» **Task to carry out**
Only lines, not pictures: please repeat exactly the lines from the one with "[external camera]" through the end of the listing.
*** Opening Available records ***
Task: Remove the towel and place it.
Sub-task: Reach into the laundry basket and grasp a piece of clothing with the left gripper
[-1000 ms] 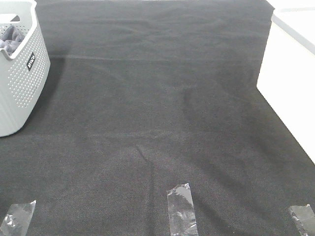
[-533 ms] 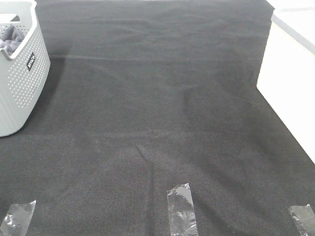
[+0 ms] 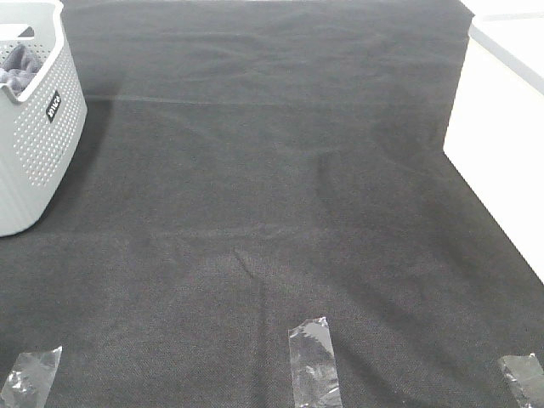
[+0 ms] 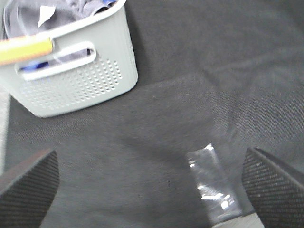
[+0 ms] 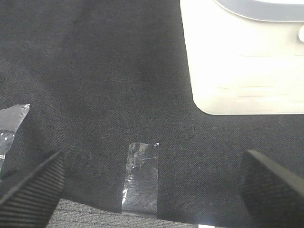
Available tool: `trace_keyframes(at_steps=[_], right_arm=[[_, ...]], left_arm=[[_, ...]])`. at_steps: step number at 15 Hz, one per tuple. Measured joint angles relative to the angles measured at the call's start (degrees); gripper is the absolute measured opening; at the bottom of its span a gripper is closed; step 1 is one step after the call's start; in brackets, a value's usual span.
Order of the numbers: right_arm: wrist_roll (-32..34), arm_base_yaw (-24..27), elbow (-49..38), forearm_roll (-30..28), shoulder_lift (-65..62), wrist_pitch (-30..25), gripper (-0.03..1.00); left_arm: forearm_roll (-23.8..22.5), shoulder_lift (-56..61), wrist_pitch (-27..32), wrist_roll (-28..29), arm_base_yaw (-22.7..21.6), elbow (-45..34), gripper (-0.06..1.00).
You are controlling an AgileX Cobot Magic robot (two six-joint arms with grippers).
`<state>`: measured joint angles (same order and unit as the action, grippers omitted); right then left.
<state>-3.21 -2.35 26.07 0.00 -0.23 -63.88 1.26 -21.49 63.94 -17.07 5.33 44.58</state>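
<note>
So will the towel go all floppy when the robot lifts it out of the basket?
Probably floppy: the towel lies crumpled in soft folds inside the basket. It looks plush, so likely easy to pinch, not slippery. It may drag on the rim.

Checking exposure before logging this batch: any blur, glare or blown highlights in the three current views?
Exterior high: sharp, but the white unit at right is blown out, with no surface detail. Left wrist: soft overall, basket edges smeared, glare on the tape strip. Right wrist: cloth weave crisp, white unit clipped there too.
</note>
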Motion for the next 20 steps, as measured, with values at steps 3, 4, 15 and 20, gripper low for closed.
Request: trace_keyframes(at_steps=[3, 4, 15, 20], right_arm=[[0.00, 0.00, 0.00, 0.00, 0.00, 0.00, 0.96], [0.00, 0.00, 0.00, 0.00, 0.00, 0.00, 0.96], [0.00, 0.00, 0.00, 0.00, 0.00, 0.00, 0.96], [0.00, 0.00, 0.00, 0.00, 0.00, 0.00, 0.96]], left_arm=[[-0.23, -15.70, 3.09, -12.15, 0.00, 12.03, 0.99], [-0.97, -20.45, 4.98, -15.87, 0.00, 16.33, 0.99], [-13.46, -63.08, 5.44, -27.67, -11.80, 51.91, 0.98], [-13.18, -77.35, 5.04, -31.68, -19.65, 53.46, 0.98]])
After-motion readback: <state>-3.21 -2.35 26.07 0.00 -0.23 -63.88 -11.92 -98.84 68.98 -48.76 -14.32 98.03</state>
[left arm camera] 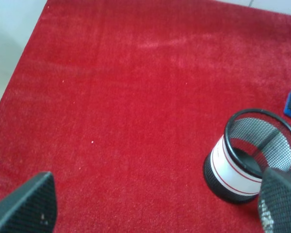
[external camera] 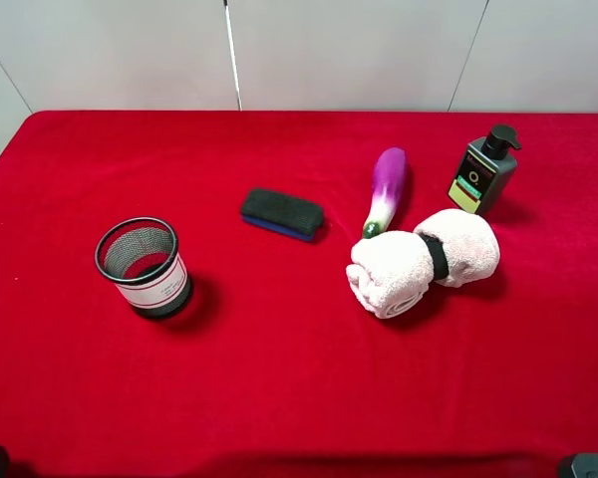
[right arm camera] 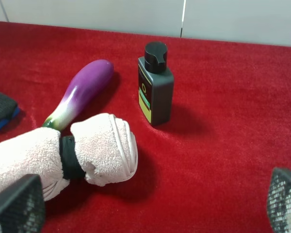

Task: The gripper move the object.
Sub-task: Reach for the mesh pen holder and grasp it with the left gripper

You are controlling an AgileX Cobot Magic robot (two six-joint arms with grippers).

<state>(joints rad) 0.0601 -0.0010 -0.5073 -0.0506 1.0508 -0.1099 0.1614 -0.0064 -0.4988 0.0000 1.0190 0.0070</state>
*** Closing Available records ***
» **Solved exercise**
[external camera] 
[right arm camera] 

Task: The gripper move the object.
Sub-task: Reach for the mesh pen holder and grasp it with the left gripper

You are controlling an AgileX Cobot Magic robot (two six-joint arms with grippers).

<state>(joints rad) 0.0601 -0.0010 -0.5073 -0.0506 1.0508 -0.1099 0.1614 -0.0064 -0.4988 0.0000 1.0190 0.0070</state>

The exercise is now finished.